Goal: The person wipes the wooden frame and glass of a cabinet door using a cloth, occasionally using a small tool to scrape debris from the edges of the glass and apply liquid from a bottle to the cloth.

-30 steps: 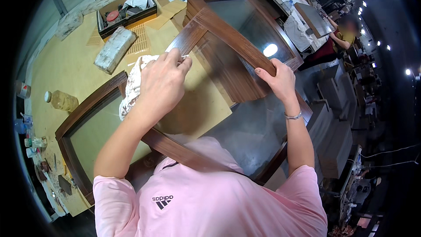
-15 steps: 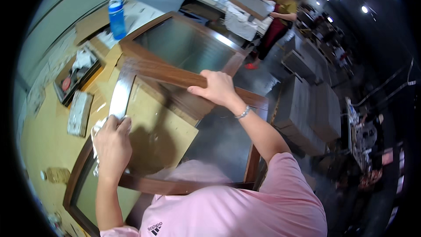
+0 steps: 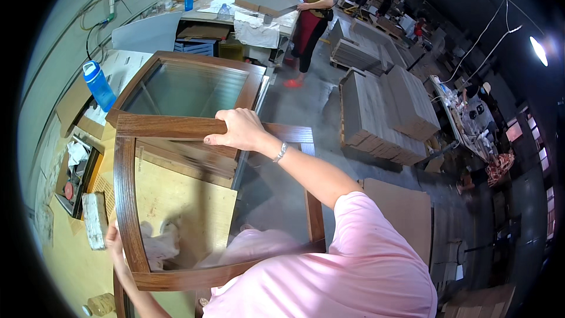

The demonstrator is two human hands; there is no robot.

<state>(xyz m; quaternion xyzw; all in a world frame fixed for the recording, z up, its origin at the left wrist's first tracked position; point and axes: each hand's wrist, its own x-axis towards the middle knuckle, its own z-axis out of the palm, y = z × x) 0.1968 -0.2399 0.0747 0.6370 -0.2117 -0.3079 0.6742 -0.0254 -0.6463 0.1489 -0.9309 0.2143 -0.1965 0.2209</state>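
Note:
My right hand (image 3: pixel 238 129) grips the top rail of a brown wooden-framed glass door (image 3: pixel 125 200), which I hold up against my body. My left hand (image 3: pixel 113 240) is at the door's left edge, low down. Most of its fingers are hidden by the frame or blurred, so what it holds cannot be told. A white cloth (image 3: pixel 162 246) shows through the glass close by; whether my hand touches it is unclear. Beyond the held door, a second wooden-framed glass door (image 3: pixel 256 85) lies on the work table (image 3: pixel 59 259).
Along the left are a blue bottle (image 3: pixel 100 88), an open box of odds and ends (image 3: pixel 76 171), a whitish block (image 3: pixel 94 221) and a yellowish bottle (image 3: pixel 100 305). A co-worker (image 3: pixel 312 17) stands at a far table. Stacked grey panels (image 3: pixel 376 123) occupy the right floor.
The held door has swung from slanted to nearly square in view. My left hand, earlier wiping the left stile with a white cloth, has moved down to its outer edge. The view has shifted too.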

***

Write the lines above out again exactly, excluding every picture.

(EXERCISE RESPONSE):
Goal: The person wipes the wooden frame and glass of a cabinet door using a cloth, occasionally using a small tool to scrape debris from the edges of the glass and apply liquid from a bottle to the cloth.

-30 steps: 
-15 steps: 
+0 steps: 

The demonstrator is two human hands; there is no robot.

<state>(xyz m; quaternion xyzw; all in a world frame fixed for the recording, z up, its origin at the left wrist's first tracked position; point and axes: each hand's wrist, its own x-axis towards the middle knuckle, its own z-axis out of the palm, y = z × x) 0.1968 -0.2399 0.0747 0.6370 -0.2117 -0.3079 0.6742 -0.0254 -0.6463 0.1489 -0.9309 0.2143 -0.1965 0.2209</state>
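Note:
My right hand (image 3: pixel 238 129) grips the top rail of a brown wooden-framed glass door (image 3: pixel 125 200), which I hold up against my body. My left hand (image 3: pixel 113 240) is at the door's left edge, low down. Most of its fingers are hidden by the frame or blurred, so what it holds cannot be told. A white cloth (image 3: pixel 162 246) shows through the glass close by; whether my hand touches it is unclear. Beyond the held door, a second wooden-framed glass door (image 3: pixel 256 85) lies on the work table (image 3: pixel 59 259).
Along the left are a blue bottle (image 3: pixel 100 88), an open box of odds and ends (image 3: pixel 76 171), a whitish block (image 3: pixel 94 221) and a yellowish bottle (image 3: pixel 100 305). A co-worker (image 3: pixel 312 17) stands at a far table. Stacked grey panels (image 3: pixel 376 123) occupy the right floor.
The held door has swung from slanted to nearly square in view. My left hand, earlier wiping the left stile with a white cloth, has moved down to its outer edge. The view has shifted too.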

This response is now finished.